Tell RA, Kavet R. Electric and magnetic fields <100 KHz in electric and gasoline-powered vehicles. Radiat Prot Dosimetry. 2016 Dec;172(4):541-546.
Abstract
Measurements were conducted to investigate electric and magnetic fields (EMFs) from 120 Hz to 10 kHz and 1.2 to 100 kHz in 9 electric or hybrid vehicles and 4 gasoline vehicles, all while being driven. The range of fields in the electric vehicles enclosed the range observed in the gasoline vehicles.

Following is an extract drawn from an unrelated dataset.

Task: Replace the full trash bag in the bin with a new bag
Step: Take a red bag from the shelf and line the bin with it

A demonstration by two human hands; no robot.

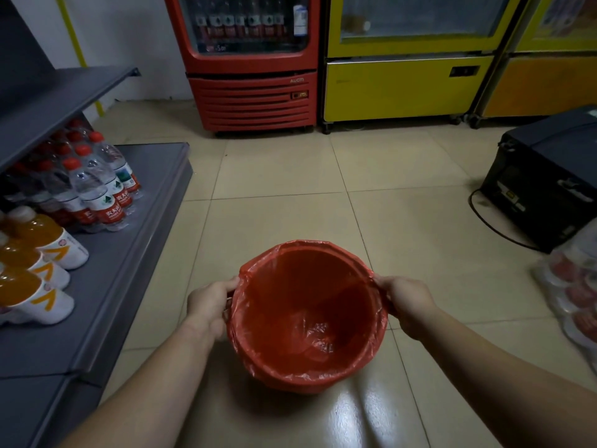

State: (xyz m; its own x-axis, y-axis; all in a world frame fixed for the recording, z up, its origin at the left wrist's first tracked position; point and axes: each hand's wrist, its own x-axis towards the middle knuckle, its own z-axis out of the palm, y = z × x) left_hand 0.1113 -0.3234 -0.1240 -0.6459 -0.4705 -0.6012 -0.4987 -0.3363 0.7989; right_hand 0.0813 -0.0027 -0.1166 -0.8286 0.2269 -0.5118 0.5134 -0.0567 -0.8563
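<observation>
A round red bin [300, 381] stands on the tiled floor in front of me. A thin red trash bag [310, 305] lines it, its edge folded over the rim all the way around. The inside of the bag holds nothing visible. My left hand [210, 302] grips the bag's edge at the left side of the rim. My right hand [408, 300] pinches the bag's edge at the right side of the rim.
A grey shelf [139, 240] on the left carries water bottles [97, 182] and orange drink bottles [35, 263]. A red fridge [252, 63] and yellow fridges [407, 66] stand at the back. A black box [546, 179] and wrapped packs [575, 286] lie at the right.
</observation>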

Mean magnetic fields ranged from nominally 0.6 to 3.5 µT for electric/hybrids depending on the measurement band compared with nominally 0.4 to 0.6 µT for gasoline vehicles. Mean values of electric fields ranged from nominally 2 to 3 V m-1 for electric/hybrid vehicles depending on the band, compared with 0.9 to 3 V m-1 for gasoline vehicles. In all cases, the fields were well within published exposure limits for the general population. The measurements were performed with Narda model EHP-50C/EHP-50D EMF analysers that revealed the presence of spurious signals in the EHP-50C unit, which were resolved with the EHP-50D model.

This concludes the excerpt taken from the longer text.